HP just made that task a bit easier. Although the company can’t promise that everyone who wants a TouchPad will get one, my guess is that they will keep rolling off the assembly lines until demand subsides.
There now is talk that, instead of dumping their personal-systems group altogether, HP might spin it off into another company, something that should make stockholders happy if HP can actually pull that off. So the whole TouchPad debacle may have actually kept HP in the personal computer business, at least in a roundabout way.
So what have we learned from all this? I can’t speak for HP, but if I were in charge of a tablet-producing company, my take on this would be that the prices of tablets are just as important as features.
The fact is (and I know Mac-folks will jump all over this comment) that there are a lot of tablets on the market as good as or even better than the iPad, especially when you need to do things like business and government type applications. There are tablets that run Flash, and, yes, that is important. There are tablets that can have multiple applications open at the same time. And there are tablets that are easy to connect to enterprise networks and make use of existing agency protocols to keep data safe at rest and in transport.
So why don’t more of these tablets sell? Because even though companies are matching or beating Apple’s iPad in features, they stubbornly stick to the identical prices. When we review a new tablet, I almost don’t have to look at the price data because I know it’s going to be $499 for a 16G model and then $599 and $699 for units with more memory. It doesn’t matter if it’s an iPad, TouchPad or BlackBerry PlayBook. Everyone seems stuck on those prices, which were set by Apple.

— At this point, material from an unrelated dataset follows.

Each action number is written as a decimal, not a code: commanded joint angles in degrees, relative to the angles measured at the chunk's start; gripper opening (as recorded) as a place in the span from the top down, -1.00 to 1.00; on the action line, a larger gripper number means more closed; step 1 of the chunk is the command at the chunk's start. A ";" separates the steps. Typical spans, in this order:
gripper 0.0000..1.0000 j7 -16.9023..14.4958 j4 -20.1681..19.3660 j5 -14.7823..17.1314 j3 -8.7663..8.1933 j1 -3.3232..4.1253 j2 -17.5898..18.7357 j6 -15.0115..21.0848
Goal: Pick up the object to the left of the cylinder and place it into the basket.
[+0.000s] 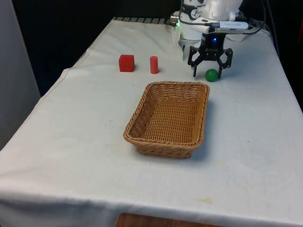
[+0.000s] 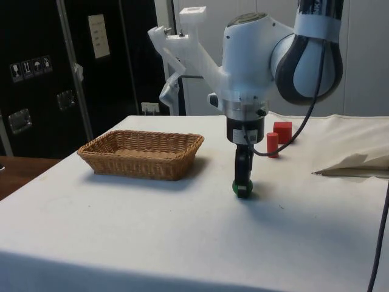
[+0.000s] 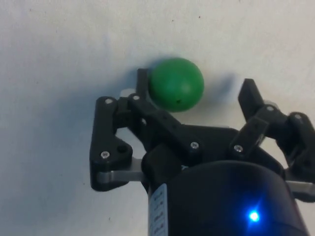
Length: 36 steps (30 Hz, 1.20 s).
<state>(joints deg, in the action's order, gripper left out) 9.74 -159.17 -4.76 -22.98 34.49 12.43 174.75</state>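
your task's thing is the red cube (image 1: 126, 63), sitting on the white-clothed desk (image 1: 71, 142) just to the front view's left of the upright red cylinder (image 1: 154, 65), near it but not touching. in the side view you see the cube (image 2: 282, 130) just behind the cylinder (image 2: 272, 144), both beyond the arm. nothing is touching the cube.

the wicker basket (image 1: 142, 137) lies nearer the camera than the pair in the front view, on bare cloth, with nothing inside it that you can see.

your claw (image 1: 209, 69) is well apart from the cube, off to the front view's right of the cylinder, lowered over a green ball (image 1: 211, 74). in the wrist view the claw (image 3: 197, 88) stands wide open with the ball (image 3: 176, 84) between its fingers (one finger touching or nearly touching it, the other well clear), so it has hold of nothing. the side view shows the claw (image 2: 243, 185) down at the cloth with the ball (image 2: 238, 188) at its tips.
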 commanded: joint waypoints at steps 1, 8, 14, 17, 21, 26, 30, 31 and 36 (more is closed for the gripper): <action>-0.57 0.00 -0.23 0.17 0.23 -0.11 -0.34 0.11; 0.96 0.00 -0.23 0.06 0.11 -0.06 -0.40 0.00; 1.00 0.00 0.00 0.00 0.00 0.00 -0.06 0.00; 1.00 0.00 -0.17 0.00 0.06 0.00 -0.34 -0.06; 1.00 -0.06 0.06 -0.06 -0.06 -0.06 -0.40 -0.29; 1.00 -0.52 0.69 -0.23 -0.52 -0.29 -0.92 -1.09; 1.00 -0.86 1.03 0.00 -0.52 -0.52 -0.97 -0.80; 1.00 -1.26 1.43 -0.23 -0.86 -0.69 -1.55 -1.89; 1.00 -1.83 2.46 -0.17 -1.03 -1.20 -2.12 -3.09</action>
<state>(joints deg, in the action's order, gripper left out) 7.96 -156.76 -4.76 -23.78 33.29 10.54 172.06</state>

Instead, why not try giving us a full-featured tablet for $200 or even $300? Granted, the $99 price of the TouchPad is a little crazy, and HP is probably losing money on each unit sold just to push up the installed base of WebOS. Although that might bode well for the future of the OS, it’s probably not a tablet business model that many companies can embrace.
But there has to be some room between $99 and $499 that would sway people to purchase a tablet while still making a profit for the company. And the cracking of that artificial $499 barrier might be the real legacy of the TouchPad, whether it ultimately survives or is forcibly retried.